A GUIDE ON HANDLING TAXES AFTER DIVORCE
Getting through the process of a divorce is already complicated as it is and to add taxes into the mix? It’s a whole new kind of headache. If you have joint accounts, debts, etc., you’ll have to divide these assets up into new independent accounts. On top of that, you’ll also have to look up new financial plans and strategies after the split.
To help you stay on top of your taxes, we’ve listed down everything you need to know once you file your first tax return on your own during or after untying the knot.
Find Out Your Filing Status
Your filing status will directly depend on when you become legally separated. If everything is accomplished on or before the 31st of December—a.k.a the final day of the tax year—then you cannot file for a joint tax return. By then, you are considered single for the entire year.
However, if the new year or the 1st of January begins before your divorce becomes final, then the IRS will still recognize you as married. This means that they will allow you to file a joint return for the previous year. With this, you will be eligible to file a joint return but if you have no interest in doing so, you can also choose the “married filing separately” status.
Another thing to keep in mind is that if you’re both still legally married, filing a joint tax return might just be your best option. Choosing this can get you a higher standard deduction—or the amount of income that you can use to lower your tax bill—by combining your income with that of your spouse.
If you can’t file a joint return, you can still save a bit of money by filing as Head of Household as this status offers a larger deduction. To qualify for Head of Household, you’ll need to meet the following criteria:
- Considered unmarried or single, divorced, or legally separated on the last day of the year.
- Pay more than half the cost of running and keeping up your house for the entire tax year. This includes utilities, real estate taxes, and home insurance.
- Not live in a home with your ex-partner during the last 6 months of the year.
- Lived with a qualifying dependent for more than 6 months of the year.
Take into consideration that, if you are sharing custody of a child, only one of you and your ex-spouse can file as Head of Household.
If you have tax-deferred accounts, like a charitable remainder trust, and listed divorce as a triggering event to convert your trust so it gives you steady payments thereafter, then you have to take it into consideration when filing, too.
Review Unpaid Taxes in Your Divorce Agreement
When determining a settlement, the divorce court should consider all of your material assets and debts. Make certain that your legal counsel knows about any federal or state taxes that may still be unpaid. To constantly keep you in check, you can use a tax planning tool.
If at all possible, have your joint back taxes paid with marital assets. This is the best option to avoid owing back taxes with your ex-spouse because the process will be much more complicated after the divorce is final.
Figure Out How Child Support & Alimony Work
With the new Tax Cuts and Jobs Acts (TCJA) law, the treatment of alimony payments on a tax return has changed significantly. What will happen now is that alimony payments established as a result of divorces finalized after 2018 are not tax-deductible anymore. In effect, recipients of alimony no longer have to include that money in their taxable income.

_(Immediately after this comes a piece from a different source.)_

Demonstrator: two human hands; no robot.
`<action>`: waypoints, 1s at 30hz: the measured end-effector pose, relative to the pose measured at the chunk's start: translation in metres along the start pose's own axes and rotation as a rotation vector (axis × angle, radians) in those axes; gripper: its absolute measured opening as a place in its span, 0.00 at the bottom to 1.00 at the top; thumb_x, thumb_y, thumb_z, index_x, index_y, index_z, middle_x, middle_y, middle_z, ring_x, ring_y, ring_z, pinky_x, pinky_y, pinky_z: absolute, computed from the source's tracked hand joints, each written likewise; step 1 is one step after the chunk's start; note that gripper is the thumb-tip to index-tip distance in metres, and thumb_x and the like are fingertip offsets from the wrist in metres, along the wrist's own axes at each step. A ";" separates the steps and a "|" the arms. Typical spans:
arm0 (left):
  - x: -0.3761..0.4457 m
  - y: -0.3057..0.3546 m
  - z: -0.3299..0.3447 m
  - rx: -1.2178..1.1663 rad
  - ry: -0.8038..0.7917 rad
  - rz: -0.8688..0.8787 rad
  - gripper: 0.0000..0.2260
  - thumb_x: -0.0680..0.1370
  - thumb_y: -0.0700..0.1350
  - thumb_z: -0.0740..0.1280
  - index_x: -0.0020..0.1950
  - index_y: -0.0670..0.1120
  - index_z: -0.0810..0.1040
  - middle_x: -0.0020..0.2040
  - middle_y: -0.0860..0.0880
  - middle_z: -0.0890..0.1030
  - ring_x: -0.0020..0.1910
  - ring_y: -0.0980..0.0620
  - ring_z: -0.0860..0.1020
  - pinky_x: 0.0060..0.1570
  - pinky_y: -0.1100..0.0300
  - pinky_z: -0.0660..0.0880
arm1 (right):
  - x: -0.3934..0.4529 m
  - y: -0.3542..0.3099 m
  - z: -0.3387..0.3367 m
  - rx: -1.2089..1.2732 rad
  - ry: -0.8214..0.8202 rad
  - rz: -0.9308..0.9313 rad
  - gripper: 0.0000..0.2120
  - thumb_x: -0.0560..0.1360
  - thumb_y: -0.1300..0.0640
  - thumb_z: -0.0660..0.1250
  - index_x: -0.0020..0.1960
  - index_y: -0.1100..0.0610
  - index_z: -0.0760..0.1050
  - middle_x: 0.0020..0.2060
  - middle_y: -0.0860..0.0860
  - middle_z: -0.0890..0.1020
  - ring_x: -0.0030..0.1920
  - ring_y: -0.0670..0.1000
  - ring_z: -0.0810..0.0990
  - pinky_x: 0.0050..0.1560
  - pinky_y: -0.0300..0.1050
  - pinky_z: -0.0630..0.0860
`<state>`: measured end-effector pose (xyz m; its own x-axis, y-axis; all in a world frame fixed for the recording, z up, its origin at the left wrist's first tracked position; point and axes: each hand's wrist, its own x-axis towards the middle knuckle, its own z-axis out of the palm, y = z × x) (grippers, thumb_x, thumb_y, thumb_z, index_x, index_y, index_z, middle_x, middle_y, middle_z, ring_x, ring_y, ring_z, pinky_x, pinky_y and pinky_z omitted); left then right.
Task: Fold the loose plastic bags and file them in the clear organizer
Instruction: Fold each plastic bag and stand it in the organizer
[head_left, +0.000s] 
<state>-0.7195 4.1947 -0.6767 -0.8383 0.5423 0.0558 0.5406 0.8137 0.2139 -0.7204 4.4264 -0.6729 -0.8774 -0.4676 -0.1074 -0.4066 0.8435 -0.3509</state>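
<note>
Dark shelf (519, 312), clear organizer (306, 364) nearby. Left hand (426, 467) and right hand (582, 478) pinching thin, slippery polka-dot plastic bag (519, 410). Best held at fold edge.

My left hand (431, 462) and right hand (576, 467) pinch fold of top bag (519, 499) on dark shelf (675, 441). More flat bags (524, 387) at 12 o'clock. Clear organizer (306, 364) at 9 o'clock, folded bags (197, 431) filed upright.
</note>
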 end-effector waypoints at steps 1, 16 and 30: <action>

On the other hand, child support does not qualify as alimony and is therefore not deductible nor are they considered taxable income.
Understand Legal Fees When Filing Taxes After The Split
Generally, you cannot deduct any legal expense from the process of filing a divorce—whether that’s counseling, litigation, or the tax advice you employed during your divorce.
If you don’t have any legal responsibility arising from your divorce settlement or decree to pay your ex-spouse’s legal fees, then your payments are considered gifts and may be subject to the gift tax.
For questions and inquiries regarding divorce legal fees, it’s always best to talk to a tax expert as they will guide you throughout the process.
Know The Deductions & Exemptions Associated with Children
If you and your ex-partner have children, it’s important to determine who can claim them as dependents as this will directly affect your filing status as well as the tax credits you can claim.
Whichever parent claims their children as dependents will then become the custodial parent. To put it simply, these are the parents whom the child or children live/s with for more nights during the entire tax year. Oftentimes, it’s the divorce agreement that will name the custodial parent.
If you are the custodial parent, then you are eligible to claim your children as dependents. You have the potential to claim the Earned Income Tax Credit or EITC and the Child and Dependent Care Credit. Keep in mind that when filing taxes after your separation, you are eligible to use the Head of Household status.
It’s the other way around for noncustodial parents as they cannot claim the EITC or the Child and Dependent Care Credit. You can, however, claim your children as dependents if the custodial parent signs Form 8332 or the Release/Revocation of Release of Claim to Exemption for Child by Custodial Parent. With this, you are eligible to claim the Child Tax Credit and the Additional Child Tax Credit.
One thing to note about this if you’re a custodial parent though is that if you sign Form 8332, you can’t claim the child as your dependent and you will not be able to revoke this until the following tax year.
One thing you shouldn’t miss when you go through a divorce is your taxes. While they might be a pain in the neck, it is absolutely critical for you to understand how the entire process of divorce will impact your taxes.
As much as possible, the best option for you now is to ask the guidance of a tax expert when it comes to tax matters and a financial advisor when it comes to creating financial goals once the split is over and done with.